Corrons claimed that the last Twitter message was on 3rd May. Following these incidents, he said that he recently got a comment in the PandaLabs blog, and suspected it was ‘Netkairo', but in previous comments he had identified himself but not this time. Corrons said: “I said ‘long time no see' as a response but there was no response and from that moment there was no news.”
Corrons said that in his last meeting with ‘Netkairo' he had said that Mariposa was initially a game, and when they started to earn money and the botnet got bigger they could not stop.

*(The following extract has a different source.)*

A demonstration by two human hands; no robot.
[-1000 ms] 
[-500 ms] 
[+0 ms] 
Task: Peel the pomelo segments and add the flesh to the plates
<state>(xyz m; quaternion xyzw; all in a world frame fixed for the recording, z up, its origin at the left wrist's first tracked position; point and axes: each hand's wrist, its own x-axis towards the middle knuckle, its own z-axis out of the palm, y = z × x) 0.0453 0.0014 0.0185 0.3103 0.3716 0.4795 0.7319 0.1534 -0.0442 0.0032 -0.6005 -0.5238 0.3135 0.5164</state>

While telling me his story, one thing that struck me was Corrons' opinions on whether people such as these could be hired by a security company. This has previously been slammed by Rik Ferguson, senior security advisor at Trend Micro, who claimed that the appointment of ‘computer-savvy hackers – some of them still teenagers' to work in the Cyber Operations Command that was recently announced as a part of the UK Cyber Security Strategy, would be untrustworthy.
I asked Corrons if the botnet owners are tried and found not guilty, would he consider hiring them? He said: “Even if they were not criminals, no anti-virus company would have those guys as you can hire and find out that he was the wrong guy, no one will hire a criminal.”